THE Civil Society for Poverty Reduction (CSPR) has urged the government to regularly revise the minimum wage to ensure that people's welfare is uplifted. CSPR executive director Patrick Mucheleka, in an interview, said the minimum wage should be revised to protect workers.

He said the cost of the basic needs was rising almost all the time hence the need to revise the minimum wage. "If you look at how much is required, there is a serious disparity. There is need to revise so that it protects the workers," he said.

The minimum wage currently stand at K268,000.
According to the Jesuit Centre for Theological Reflection (JCTR), the Basic Needs Basket for a family of six in Lusaka currently stands at K2,696,030.

This basket includes food items such as Breakfast mealie-meal, beans, Siavonga kapenta dry fish, meat mixed cut, eggs, vegetables greens, onions, tomatoes, fresh milk, cooking oil, sugar, salt and tea leaves. Non-food items include charcoal, soap Lifebuoy, wash soap boom, jelly vaseline, electricity medium density, water and sanitation medium or fixed and housing medium density.

According to JCTR, there are additional costs such as education, health, transport and fuel costs.

Comparative wages of take-home-pay for teachers range from K1,145,300 to K1,831,600; a nurse gets between K1,221,000 and K2,874,000; a guard from a security firm gets K250,000 to K850,000; a secretary in the civil service gets between K780,000 to K1,520,127 while a farm worker gets between K5,000 and K15,000 per day.
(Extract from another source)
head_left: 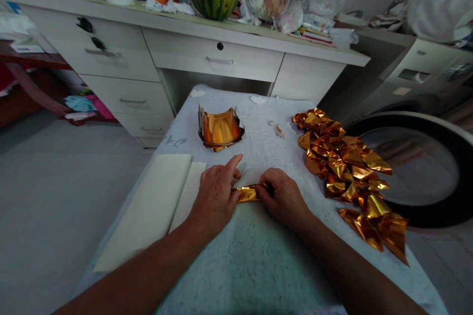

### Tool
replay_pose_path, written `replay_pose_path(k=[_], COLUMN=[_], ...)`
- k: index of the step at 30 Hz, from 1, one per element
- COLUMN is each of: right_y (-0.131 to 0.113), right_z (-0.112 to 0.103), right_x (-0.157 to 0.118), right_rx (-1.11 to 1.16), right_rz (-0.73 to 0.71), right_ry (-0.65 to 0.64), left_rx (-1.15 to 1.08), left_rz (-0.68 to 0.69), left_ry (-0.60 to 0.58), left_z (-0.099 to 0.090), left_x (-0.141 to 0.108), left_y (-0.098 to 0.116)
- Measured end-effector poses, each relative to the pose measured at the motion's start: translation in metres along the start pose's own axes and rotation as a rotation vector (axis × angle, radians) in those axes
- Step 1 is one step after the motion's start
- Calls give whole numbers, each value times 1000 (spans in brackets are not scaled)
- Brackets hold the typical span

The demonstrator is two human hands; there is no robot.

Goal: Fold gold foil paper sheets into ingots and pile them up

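As I look in from the left, pale paper [148,202]: a folded stack lies flat along the left side of the cloth-covered tabletop [258,261], with a narrower white portion showing just beside it.

Left hand [216,189]: the thumb meets the left end of the foil and the index finger is raised clear of it; whether the other fingers grip from behind, I cannot tell. It would serve best as the anchor, pressing evenly so that end doesn't skid.

Gold cup [220,128]: stands upright beyond the left hand, apart from it, with a scalloped top and a dark rim round its base.

Gold foil strip [248,193]: the piece being worked, a narrow band lying crosswise between both hands. I'd square its long edges before pressing, since foil probably keeps every crease, wrong ones included.

Right hand [281,197]: pinches the strip's right end, fingers curled. A slow, firm thumb stroke along the fold should sharpen it; a hard tug might tear it.

Small scraps [280,131]: a few bits beyond the right hand, best kept out from under the foil.

Gold foil pieces [343,157]: angular shapes heaped along the right side, near the washing machine door [414,167].
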State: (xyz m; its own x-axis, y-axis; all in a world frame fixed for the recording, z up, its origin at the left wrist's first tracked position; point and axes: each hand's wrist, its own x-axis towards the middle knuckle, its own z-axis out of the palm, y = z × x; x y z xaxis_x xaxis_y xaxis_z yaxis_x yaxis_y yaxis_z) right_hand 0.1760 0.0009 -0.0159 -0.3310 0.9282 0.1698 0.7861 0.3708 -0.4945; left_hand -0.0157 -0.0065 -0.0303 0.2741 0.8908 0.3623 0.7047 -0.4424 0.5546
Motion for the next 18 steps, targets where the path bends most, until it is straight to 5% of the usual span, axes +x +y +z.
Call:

According to the Central Statistical Office, average income in urban low-cost areas between October 2004 and January 2005 stood at K645,326.

And Mucheleka also said unemployment was a very big problem and was worsening rural and urban poverty. He said there was need to come up with practical vocational trainings to equip youths.

"There is need to put meaningful and practical policies to reduce pressure to go look for employment."

He said as long as the country did not give attention to the high levels of unemployment and put projects that could advantage a lot of people, poverty levels would keep rising.

Mucheleka said despite unemployment levels being high, there had been a number of formal jobs created.

"Lately, we have seen Chinese investors coming in creating employment but the challenge is the kind of jobs. Workers are getting slave wages. That is were contradiction comes in," Mucheleka said.

"We have been calling for decent pay, most people are basically under paid. Most people are barely surviving poverty. We need to protect our nationals. It's government responsibility to protect its citizens."

And Mucheleka said there were many challenges in the informal sector, the biggest being lack of access to financing by the majority. He said people losing employment and graduates that could not find jobs created a cadre of a lot of people trying to survive.

He said some people did not have basic assets hence it was difficult to access finances and financial institutions were limited in rural areas.

He said CEEC was a good institution but benefited only those that were already in business and scaling up in business.

"The majority of Zambians we are talking about have been left out, making it difficult for people to access the money," said Mucheleka.